◆ **Work request**
Exactly as written, copy the lines that run from the start of the data below to the line containing "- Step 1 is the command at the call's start", both ends included.

Top of Records for processing

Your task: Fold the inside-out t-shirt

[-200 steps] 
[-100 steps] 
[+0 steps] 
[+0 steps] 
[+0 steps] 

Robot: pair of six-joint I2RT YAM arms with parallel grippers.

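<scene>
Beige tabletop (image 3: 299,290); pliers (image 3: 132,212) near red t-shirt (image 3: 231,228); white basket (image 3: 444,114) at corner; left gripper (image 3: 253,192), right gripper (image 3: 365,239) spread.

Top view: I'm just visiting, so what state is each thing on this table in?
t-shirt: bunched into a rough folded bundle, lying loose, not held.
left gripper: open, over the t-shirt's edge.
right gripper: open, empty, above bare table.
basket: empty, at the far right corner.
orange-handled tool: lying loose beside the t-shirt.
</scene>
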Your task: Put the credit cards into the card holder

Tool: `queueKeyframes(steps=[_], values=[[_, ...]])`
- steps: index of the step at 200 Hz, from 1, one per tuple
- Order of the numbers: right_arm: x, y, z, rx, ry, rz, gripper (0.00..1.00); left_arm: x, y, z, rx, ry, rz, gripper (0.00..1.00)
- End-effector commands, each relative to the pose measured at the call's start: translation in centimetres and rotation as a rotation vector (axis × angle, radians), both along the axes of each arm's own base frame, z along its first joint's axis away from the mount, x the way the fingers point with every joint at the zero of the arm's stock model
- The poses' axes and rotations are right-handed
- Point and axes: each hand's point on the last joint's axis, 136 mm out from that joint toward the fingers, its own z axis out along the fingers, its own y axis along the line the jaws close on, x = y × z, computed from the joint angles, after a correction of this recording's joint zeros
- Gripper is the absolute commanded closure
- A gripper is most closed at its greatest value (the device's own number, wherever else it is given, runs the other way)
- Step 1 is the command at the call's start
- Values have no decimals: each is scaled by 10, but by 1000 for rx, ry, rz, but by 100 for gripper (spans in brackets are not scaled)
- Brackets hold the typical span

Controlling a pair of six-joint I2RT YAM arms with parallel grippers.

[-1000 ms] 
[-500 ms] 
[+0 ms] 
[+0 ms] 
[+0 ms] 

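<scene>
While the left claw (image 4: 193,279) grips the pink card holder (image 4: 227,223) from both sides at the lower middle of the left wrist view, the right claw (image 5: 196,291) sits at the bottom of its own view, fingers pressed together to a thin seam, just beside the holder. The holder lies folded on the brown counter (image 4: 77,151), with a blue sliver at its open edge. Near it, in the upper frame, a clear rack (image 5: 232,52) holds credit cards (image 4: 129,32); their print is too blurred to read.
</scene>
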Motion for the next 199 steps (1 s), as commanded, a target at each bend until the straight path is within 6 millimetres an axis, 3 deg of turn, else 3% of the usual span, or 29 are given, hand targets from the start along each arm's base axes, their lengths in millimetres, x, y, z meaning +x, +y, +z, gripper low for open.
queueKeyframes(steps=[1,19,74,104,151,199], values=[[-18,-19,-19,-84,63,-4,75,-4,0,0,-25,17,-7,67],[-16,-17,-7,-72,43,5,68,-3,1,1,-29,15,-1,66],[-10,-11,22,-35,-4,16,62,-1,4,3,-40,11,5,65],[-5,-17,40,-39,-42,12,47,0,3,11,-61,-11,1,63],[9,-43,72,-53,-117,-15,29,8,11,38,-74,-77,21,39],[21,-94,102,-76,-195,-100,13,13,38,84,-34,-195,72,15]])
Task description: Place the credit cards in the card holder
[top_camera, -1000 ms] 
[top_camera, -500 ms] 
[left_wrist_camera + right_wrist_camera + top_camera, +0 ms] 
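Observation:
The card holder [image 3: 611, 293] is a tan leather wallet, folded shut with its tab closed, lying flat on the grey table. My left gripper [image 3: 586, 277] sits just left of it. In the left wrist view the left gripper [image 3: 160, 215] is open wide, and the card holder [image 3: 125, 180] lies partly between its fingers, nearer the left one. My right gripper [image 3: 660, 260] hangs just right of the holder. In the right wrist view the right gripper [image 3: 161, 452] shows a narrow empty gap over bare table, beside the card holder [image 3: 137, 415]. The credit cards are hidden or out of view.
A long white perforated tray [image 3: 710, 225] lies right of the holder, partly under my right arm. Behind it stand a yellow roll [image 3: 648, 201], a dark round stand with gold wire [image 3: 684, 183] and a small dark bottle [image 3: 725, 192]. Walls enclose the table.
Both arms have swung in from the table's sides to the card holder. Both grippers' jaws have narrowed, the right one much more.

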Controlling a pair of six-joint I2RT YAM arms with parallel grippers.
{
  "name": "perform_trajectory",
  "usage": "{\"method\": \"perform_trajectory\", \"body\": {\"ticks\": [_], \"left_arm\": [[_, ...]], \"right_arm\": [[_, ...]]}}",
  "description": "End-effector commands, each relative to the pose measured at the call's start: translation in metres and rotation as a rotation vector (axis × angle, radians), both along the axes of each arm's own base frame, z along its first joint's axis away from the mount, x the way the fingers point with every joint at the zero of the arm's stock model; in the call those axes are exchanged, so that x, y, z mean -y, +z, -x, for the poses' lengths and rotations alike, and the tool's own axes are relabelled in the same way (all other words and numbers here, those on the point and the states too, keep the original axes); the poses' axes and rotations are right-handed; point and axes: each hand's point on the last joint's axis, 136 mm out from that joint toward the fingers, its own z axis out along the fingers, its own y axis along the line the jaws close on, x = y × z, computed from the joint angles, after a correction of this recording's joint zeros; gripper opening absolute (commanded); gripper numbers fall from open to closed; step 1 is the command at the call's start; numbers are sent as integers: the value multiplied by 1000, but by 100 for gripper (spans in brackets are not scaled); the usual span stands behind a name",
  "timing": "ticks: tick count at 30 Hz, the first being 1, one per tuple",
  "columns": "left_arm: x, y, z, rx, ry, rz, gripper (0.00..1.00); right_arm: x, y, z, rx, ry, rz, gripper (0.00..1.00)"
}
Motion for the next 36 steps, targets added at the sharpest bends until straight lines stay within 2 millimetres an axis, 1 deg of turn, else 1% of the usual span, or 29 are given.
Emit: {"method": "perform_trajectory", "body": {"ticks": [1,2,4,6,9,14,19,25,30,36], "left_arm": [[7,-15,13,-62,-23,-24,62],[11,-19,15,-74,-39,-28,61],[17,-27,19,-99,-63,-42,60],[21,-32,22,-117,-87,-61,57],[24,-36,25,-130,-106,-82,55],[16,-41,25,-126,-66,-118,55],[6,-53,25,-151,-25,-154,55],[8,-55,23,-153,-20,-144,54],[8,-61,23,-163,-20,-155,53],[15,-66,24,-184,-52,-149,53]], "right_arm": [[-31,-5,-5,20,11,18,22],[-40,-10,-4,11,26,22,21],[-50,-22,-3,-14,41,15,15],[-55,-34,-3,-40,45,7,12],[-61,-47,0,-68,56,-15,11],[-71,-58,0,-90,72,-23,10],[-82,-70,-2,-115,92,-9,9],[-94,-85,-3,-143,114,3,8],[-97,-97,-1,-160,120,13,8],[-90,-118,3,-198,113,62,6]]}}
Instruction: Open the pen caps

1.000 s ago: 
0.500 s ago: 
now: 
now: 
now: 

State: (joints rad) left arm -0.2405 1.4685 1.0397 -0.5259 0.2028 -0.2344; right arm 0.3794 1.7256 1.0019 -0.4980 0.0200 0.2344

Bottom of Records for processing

◆ **Completed exercise**
Your task: Fold the inside-out t-shirt

[-200 steps] 
[-100 steps] 
[+0 steps] 
[+0 steps] 
[+0 steps] 

Robot: pair of six-joint I2RT YAM arms with parallel grippers.

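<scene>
Beige tabletop (image 3: 299,290); pliers (image 3: 132,212) near red t-shirt (image 3: 231,228); white basket (image 3: 444,114) at corner; left gripper (image 3: 253,192), right gripper (image 3: 365,239) spread.

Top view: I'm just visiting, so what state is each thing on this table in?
t-shirt: bunched into a rough folded bundle, lying loose, not held.
left gripper: open, over the t-shirt's edge.
right gripper: open, empty, above bare table.
basket: empty, at the far right corner.
orange-handled tool: lying loose beside the t-shirt.
</scene>
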Your task: Put the credit cards into the card holder

Tool: `queueKeyframes(steps=[_], values=[[_, ...]])`
- steps: index of the step at 200 Hz, from 1, one per tuple
- Order of the numbers: right_arm: x, y, z, rx, ry, rz, gripper (0.00..1.00); left_arm: x, y, z, rx, ry, rz, gripper (0.00..1.00)
- End-effector commands, each relative to the pose measured at the call's start: translation in centimetres and rotation as a rotation vector (axis × angle, radians), both along the axes of each arm's own base frame, z along its first joint's axis away from the mount, x the way the fingers point with every joint at the zero of the arm's stock model
- The poses' axes and rotations are right-handed
- Point and axes: each hand's point on the last joint's axis, 136 mm out from that joint toward the fingers, its own z axis out along the fingers, its own y axis along the line the jaws close on, x = y × z, computed from the joint angles, after a correction of this recording's joint zeros
- Gripper is the absolute commanded closure
- A gripper is most closed at its greatest value (the device's own number, wherever else it is given, runs the other way)
- Step 1 is the command at the call's start

No more output is expected.